* EXERCISE AIM
From the first line to the last, set down the material exactly, leaving out its pictures.
─── DATA BELOW
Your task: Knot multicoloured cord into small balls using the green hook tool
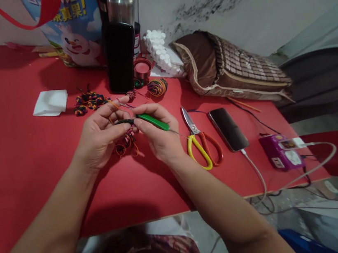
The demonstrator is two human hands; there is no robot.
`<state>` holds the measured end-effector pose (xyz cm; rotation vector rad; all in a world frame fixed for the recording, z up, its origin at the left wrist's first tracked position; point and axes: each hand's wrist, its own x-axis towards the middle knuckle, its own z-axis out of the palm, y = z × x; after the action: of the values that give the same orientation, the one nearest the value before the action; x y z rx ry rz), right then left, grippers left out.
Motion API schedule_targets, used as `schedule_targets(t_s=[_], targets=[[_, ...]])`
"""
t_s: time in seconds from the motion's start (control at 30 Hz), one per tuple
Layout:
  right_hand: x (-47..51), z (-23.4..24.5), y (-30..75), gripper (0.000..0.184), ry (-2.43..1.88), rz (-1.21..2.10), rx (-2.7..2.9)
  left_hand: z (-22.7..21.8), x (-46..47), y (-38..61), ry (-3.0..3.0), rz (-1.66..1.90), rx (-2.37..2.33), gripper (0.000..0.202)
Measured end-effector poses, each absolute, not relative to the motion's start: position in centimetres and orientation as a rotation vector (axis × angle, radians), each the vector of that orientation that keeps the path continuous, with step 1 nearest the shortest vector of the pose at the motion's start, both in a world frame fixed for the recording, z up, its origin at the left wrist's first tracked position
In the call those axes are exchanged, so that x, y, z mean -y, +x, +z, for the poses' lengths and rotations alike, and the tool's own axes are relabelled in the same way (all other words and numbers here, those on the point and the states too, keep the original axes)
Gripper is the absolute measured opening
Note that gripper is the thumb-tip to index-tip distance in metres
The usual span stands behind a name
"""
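Note:
My right hand (pixel 162 137) is closed round a crochet hook (pixel 153 122) with a green handle, its metal tip pointing up and left toward my other hand. Between the thumb and fingers of my left hand (pixel 99 133) is a small dark piece of crochet work (pixel 124 121), partly hidden by the fingers. An orange strand runs over the left index finger. Below the hands hang dark, pink and orange yarn loops (pixel 125 145). Just beyond them lie a multicoloured yarn ball (pixel 157 87) and a bunch of knotted yarn pieces (pixel 87 102).
Scissors (pixel 194 129) and a charging phone (pixel 228 129) lie right of my hands, near a purple power box (pixel 281 152). A black phone (pixel 121 58) leans upright against a bottle (pixel 121 9). Behind stand a printed bag (pixel 79 38) and a brown cushion (pixel 204 59). White paper (pixel 50 103) lies left.

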<state>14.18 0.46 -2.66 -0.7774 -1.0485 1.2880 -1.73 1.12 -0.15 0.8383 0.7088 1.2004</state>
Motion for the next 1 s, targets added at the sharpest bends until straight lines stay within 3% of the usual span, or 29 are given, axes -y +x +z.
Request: schedule_targets(t_s=[0.4, 1.0], targets=[[-0.9, -2.7, 14.5, 0.023, -0.761, 1.271, 1.069, -0.2, -1.1, -2.0, 0.793, 1.138, -0.741, 0.052], [-1.7, -1.7, 15.3, 0.038, -0.678, 1.554, 0.911, 0.2, -0.9, -1.8, 0.892, 1.185, -0.781, 0.049]])
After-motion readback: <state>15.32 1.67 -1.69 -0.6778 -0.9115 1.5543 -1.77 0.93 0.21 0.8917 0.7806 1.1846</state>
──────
* SOLUTION TO THIS TASK
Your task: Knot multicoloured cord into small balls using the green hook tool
The demonstrator is two human hands; there is no robot.
`<state>` holds the measured end-effector pose (xyz cm; rotation vector rad; all in a world frame fixed for the recording, z up, its origin at the left wrist's first tracked position; point and axes: each hand's wrist, its own x-axis towards the middle knuckle, its own z-axis out of the palm, y = z × x; after the action: of the values that give the same orientation, the one nearest the value before the action; x y z rx ry rz), right then left, grippers left out.
Motion API schedule_targets, used as `schedule_targets(t_s=[_], targets=[[_, ...]])`
"""
t_s: time in seconds from the motion's start (control at 30 Hz), one per tuple
Layout:
  right_hand: x (-47..51), z (-23.4..24.5), y (-30..75), gripper (0.000..0.184), ry (-2.43..1.88), rz (-1.21..2.10), rx (-2.7..2.9)
  left_hand: z (-22.7..21.8), x (-46..47), y (-38..61), ry (-3.0..3.0), rz (-1.66..1.90), rx (-2.37..2.33), gripper (0.000..0.202)
Measured end-effector poses, each absolute, not relative to the motion's start: position in centimetres and orientation as a rotation vector (axis × angle, radians), each the vector of that orientation that keeps the path continuous, with step 1 nearest the shortest vector of the pose at the motion's start, both in a world frame fixed for the recording, z up, its origin at the left wrist's first tracked position
In the call those axes are exchanged, so that x, y, z mean -y, +x, +z, for the poses' lengths and rotations alike, and the tool's own axes are relabelled in the same way (all other words and numbers here, those on the point and the states too, keep the original axes)
Gripper is the absolute measured opening
Note that gripper is the thumb-tip to index-tip distance in metres
The usual span stands behind a name
"""
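Note:
My right hand (pixel 162 137) is closed round a crochet hook (pixel 153 122) with a green handle, its metal tip pointing up and left toward my other hand. Between the thumb and fingers of my left hand (pixel 99 133) is a small dark piece of crochet work (pixel 124 121), partly hidden by the fingers. An orange strand runs over the left index finger. Below the hands hang dark, pink and orange yarn loops (pixel 125 145). Just beyond them lie a multicoloured yarn ball (pixel 157 87) and a bunch of knotted yarn pieces (pixel 87 102).
Scissors (pixel 194 129) and a charging phone (pixel 228 129) lie right of my hands, near a purple power box (pixel 281 152). A black phone (pixel 121 58) leans upright against a bottle (pixel 121 9). Behind stand a printed bag (pixel 79 38) and a brown cushion (pixel 204 59). White paper (pixel 50 103) lies left.
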
<state>14.18 0.46 -2.66 -0.7774 -1.0485 1.2880 -1.73 1.12 -0.15 0.8383 0.7088 1.2004</state>
Motion for the next 1 s, targets added at the sharpest bends until straight lines stay within 3% of the usual span, or 29 are given, axes -y +x +z.
Request: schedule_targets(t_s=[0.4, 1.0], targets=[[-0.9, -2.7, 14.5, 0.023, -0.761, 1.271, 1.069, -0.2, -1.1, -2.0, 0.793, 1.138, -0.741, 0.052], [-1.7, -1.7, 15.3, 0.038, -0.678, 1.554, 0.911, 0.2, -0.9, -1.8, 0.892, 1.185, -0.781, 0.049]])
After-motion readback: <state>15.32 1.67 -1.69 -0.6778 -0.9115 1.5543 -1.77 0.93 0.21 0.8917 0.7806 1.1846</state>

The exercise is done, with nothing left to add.